UAE property stocks moved by first quarter results

06 May 2010

Emaar is best buy says EFG-Hermes

After a gruelling 18 months for the UAE’s real estate industry which has seen prices nosedive by up to 60 per cent, some property developers have started to break away from the downward trend on the back of new deliveries coming online which has translated into higher property sales.

Dubai’s Emaar properties and Union Properties (UP), as well as Abu Dhabi’s Sorouh Real Estate all recorded robust first quarter results.

Property giant Emaar has had a noticeably strong start to the year, with profit soaring by 221 per cent on an annualised basis to $207m and revenues jumping 87 per cent to $786m.

Emaar posted stronger revenues on the back of more handovers which saw the first full operational quarter of its five Address Hotels in Dubai.

Egyptian investment bank EFG-Hermes has selected Emaar as its best buy in terms of UAE property stocks in 2010 based on its “increasingly well-diversified geographic portfolio, large land bank, greater recurring income and a relatively strong balance sheet.”

It also forecasts that the strong first quarter 2010 results are expected to continue as Burj Khalifa deliveries kick in and the Emaar MGF initial public offering (IPO) remains on track.
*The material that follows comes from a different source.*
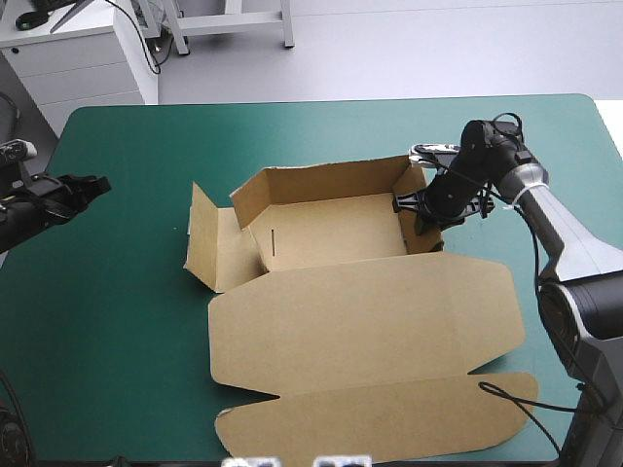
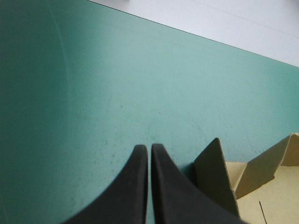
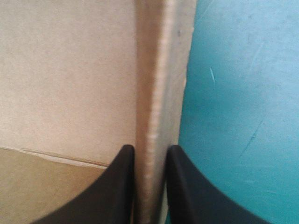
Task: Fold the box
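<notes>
While the right gripper [image 3: 150, 150] clamps the one box [image 1: 336, 232], the left gripper [image 2: 149, 147] hangs closed.

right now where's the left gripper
In the high view the left gripper hovers near the left edge of the table, shut, left of the box.

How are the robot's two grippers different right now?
The right gripper pinches a side wall of the box in its jaws; the left gripper has nothing in its jaws. The right gripper is at the box; the left gripper is over bare teal-green cover near its left edge, apart from the box. Both are black, with jaws shut or all but shut.
</notes>
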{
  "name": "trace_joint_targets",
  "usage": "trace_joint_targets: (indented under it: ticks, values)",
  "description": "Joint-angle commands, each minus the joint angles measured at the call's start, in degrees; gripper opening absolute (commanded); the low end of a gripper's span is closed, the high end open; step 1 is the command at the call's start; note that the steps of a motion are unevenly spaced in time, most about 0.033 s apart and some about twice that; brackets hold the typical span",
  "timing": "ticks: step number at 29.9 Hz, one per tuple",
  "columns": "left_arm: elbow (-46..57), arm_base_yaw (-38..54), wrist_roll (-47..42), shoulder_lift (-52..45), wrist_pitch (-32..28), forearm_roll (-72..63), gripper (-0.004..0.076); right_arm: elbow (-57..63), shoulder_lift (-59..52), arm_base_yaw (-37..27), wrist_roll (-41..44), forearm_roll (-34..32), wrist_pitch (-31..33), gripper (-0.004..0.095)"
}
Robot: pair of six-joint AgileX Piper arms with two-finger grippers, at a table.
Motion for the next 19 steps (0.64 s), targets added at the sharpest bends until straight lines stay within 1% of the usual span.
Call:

However, on 27 April this year, ratings agency Moody’s assigned a probability of default rating of B1 to Emaar, citing concerns over the sale of unsold units in Dubai and in international markets, the cash collection of presold property and refinancing risks.

Sana Kapadia, Vice-President of Equity Research at the Dubai office of Egyptian investment bank EFG-Hermes does not share Moody’s concerns to the same degree.        
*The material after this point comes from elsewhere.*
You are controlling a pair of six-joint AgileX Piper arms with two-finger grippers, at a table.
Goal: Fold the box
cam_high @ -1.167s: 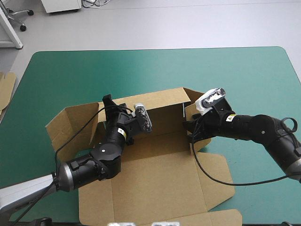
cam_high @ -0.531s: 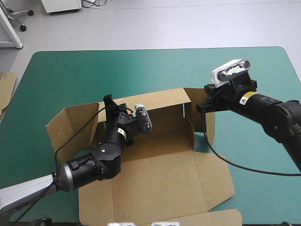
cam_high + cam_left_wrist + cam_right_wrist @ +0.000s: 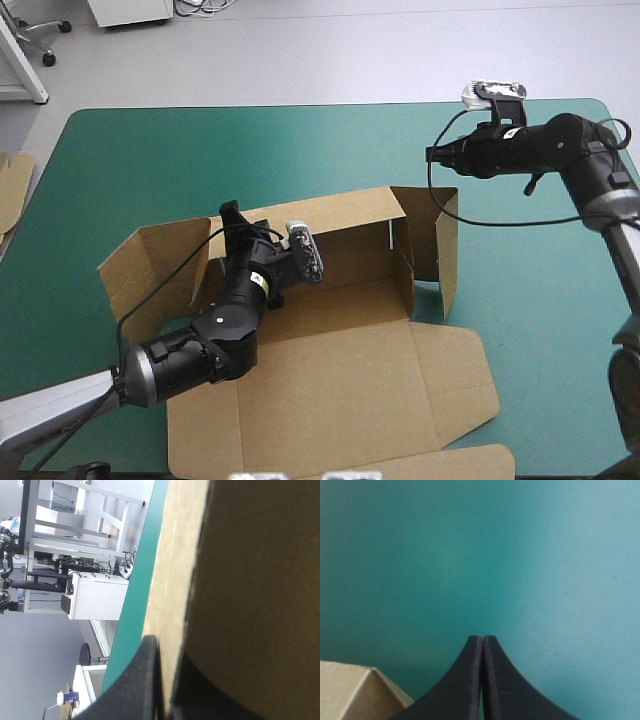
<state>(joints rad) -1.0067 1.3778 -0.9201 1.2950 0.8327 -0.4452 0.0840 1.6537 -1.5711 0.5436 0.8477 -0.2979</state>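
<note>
Box [image 3: 330, 385] is lying mid-table on the teal-green cover [image 3: 520, 330]. Its back wall and right side wall are standing, the wing toward the table's left edge is leaning half up, and the lid panel is lying flat toward the near edge.

Left gripper [image 3: 164, 647] is pinching the back wall's top edge near its left end, one black finger on each face of the board, all but closed. Right gripper [image 3: 482, 641] is hovering over bare cover beyond the box's far right corner, fingers pressed together and holding nothing.

Handling: the board is looking light and stiff, likely hinging only along its creases, and the smooth faces may be slippery. Best hold is looking like a free edge close to a crease. The right wall is possibly untucked; the view is not settling it.

Spare board [image 3: 12, 190] is showing at the table's left edge.
</note>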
“With respect to cash collections on presold units, customers have already paid up 70-75 per cent,” says Kapadia. “The only concern is that they may end up with a receivable, so it could take time to collect the payment, but it seems likely to come through.” 
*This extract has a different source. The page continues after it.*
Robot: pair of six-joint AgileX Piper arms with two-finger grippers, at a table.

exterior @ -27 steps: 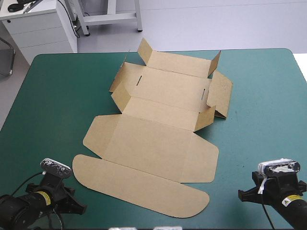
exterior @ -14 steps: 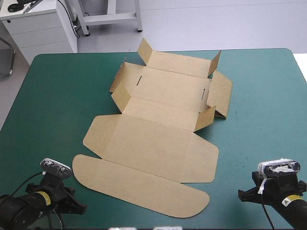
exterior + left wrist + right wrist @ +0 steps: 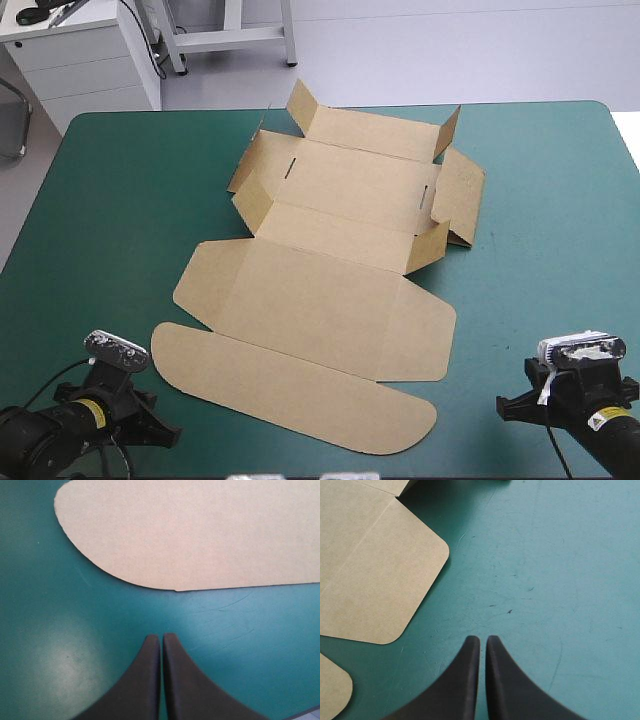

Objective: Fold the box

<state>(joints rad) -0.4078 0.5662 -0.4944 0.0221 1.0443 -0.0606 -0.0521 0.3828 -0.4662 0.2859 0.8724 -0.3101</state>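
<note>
High view: one flat-cut brown board box (image 3: 330, 300) is laid open on the teal-green table cover (image 3: 120, 200), ahead of and between two grippers. The left gripper (image 3: 161, 637) and right gripper (image 3: 482, 639) are both pinched closed, empty; board is seen just ahead of the left.

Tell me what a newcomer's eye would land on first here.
The brown box dominates: a cut sheet spread mid-table on the teal-green cover, far flaps partly raised, rounded near flap flat. The left gripper and right gripper sit shut by the table's near corners, clear of the board.
</note>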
Sorouh posted a healthy AED131.6m profit and a 28 per cent annual increase in revenues to AED430.7m, which Kapadia says was “driven by a bigger land sale that we had expected could positively surprise.”

Indeed, the first quarter profit derived mainly from the sale of one plot on Shams Abu Dhabi, recognition of income from 30 units at Golf Gardens and lease income from Sorouh’s investment portfolio.

UP posted a 66 per cent rise in annualised first quarter profit to AED50m and a 48 per cent jump in revenues to AED846m, attributing the increase to handing over units in its Motor City development.

UP’s stock had a positive knee-jerk reaction by jumping 5.2 per cent on 2 May after having announced the results earlier that day.

But although UP’s stock has been trading at an attractive 0.3 times its price-to-book ratio (P/B ratio), EFG-Hermes is cautious about its future growth, liquidity management and debt repayment and therefore maintains a neutral rating on the stock.

The developer is currently in talks to sell its Ritz Carlton hotel in Dubai for around AED1.5bn in order to raise much-needed cash.

Abu Dhabi’s Aldar Properties posted its second consecutive quarterly loss of AED314.2m and a 54 per cent decline in revenue on 29 April, due to lack of property sales and limited deliveries.

Later that day, Aldar’s stock slumped 1.5 per cent to AED3.86, an eight-week low, after reporting the losses.

“Aldar’s stock took a knock on the back of its first quarter results,” says Kapadia. “It hasn’t had any land sales and I don’t expect the sales market to recover for a while. We highlight concerns on Aldar because it’s the most leveraged player and there is also the additional  overhang of Yas Island receivable, with the market waiting for some news on when and how that’s going to be paid,”

Meanwhile, Dubai’s second-largest property developer by market value Deyaar saw its profit dive by 73 per cent to announce a first quarter loss of AED100m, compared to AED53.3m in the same period last year, owing to high provisioning levels for bad loans. The news caused its share price to fall by 3.1 per cent.

In February this year, Deyaar postponed a AED500m distressed property fund it had launched in mid-2009 due to the prevailing difficult market conditions.

Along with UP, EFG-Hermes says that Deyaar remains a Dubai-centric business and has a weak future growth profile. It maintains a sell rating on Deyaar’s stock.